December 3, 2017
December 3, 2017
The full moon was stunning tonight, appearing suddenly through the windshield, high in the black eastern sky. For a moment, I believe in peace and healing, the goodness beneath all things.
Temperatures barely sink into the 40s, but trees are finally changing color, at least those that possess that gift: the oaks, the Bradford bears, sycamores and cottonwoods. Each morning I walk the arroyo with Daisy and watch the Spanish oaks transform themselves, their leaves deepening to maroon. There is a tree that sits on a corner in front of a neat, old house whose leaves turn deep red. I can’t identify it; the leaves are shaped similar to a rosebud and gradually change to red and gold. Gusts of wind have blown some of its leaves to the ground where they spread a red and gold blanket on a fading lawn.

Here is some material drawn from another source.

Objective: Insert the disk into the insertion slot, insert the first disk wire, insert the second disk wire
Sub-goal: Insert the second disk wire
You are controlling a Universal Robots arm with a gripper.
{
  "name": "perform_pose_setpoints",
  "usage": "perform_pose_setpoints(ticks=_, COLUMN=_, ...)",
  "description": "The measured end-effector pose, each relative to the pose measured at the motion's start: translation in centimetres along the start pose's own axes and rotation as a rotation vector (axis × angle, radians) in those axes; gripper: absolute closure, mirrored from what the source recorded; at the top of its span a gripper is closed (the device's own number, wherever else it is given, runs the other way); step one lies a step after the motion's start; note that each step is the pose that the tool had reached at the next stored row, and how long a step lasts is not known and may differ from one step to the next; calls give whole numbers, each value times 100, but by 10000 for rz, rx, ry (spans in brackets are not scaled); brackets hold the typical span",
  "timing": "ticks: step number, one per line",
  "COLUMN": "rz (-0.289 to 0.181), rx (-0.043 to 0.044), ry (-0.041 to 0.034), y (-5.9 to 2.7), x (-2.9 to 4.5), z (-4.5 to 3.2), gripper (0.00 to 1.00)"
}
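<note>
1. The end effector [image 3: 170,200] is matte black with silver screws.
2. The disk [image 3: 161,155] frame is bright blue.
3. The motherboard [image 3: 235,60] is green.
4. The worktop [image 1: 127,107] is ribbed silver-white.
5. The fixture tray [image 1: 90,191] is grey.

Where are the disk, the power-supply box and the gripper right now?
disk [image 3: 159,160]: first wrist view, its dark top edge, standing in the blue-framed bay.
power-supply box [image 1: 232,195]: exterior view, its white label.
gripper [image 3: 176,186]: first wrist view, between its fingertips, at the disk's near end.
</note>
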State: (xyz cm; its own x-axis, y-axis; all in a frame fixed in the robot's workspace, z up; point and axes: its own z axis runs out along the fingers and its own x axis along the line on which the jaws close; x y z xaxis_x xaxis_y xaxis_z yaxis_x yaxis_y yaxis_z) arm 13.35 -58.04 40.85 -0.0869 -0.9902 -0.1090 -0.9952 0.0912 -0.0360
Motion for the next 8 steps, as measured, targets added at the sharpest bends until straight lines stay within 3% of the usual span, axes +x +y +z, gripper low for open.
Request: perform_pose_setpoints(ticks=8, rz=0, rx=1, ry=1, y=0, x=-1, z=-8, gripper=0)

As my neighbors put up their holiday decorations the day after Thanksgiving, embracing the season, I struggle to keep up, glued to a different tradition. When I was growing up, we put up decorations somewhere around the middle of December. We bought our tree – a real one -about a week before Christmas and kept it leaning against the house in a pail of water until Christmas Eve when it was hauled in and decorated. Occasionally this happened on the 22nd or 23rd, but not before, and only because someone (me) was impatient. The season gradually crept toward winter, instead of exploding at the end of November. And so I cling to the last days of autumn, savoring its golden light.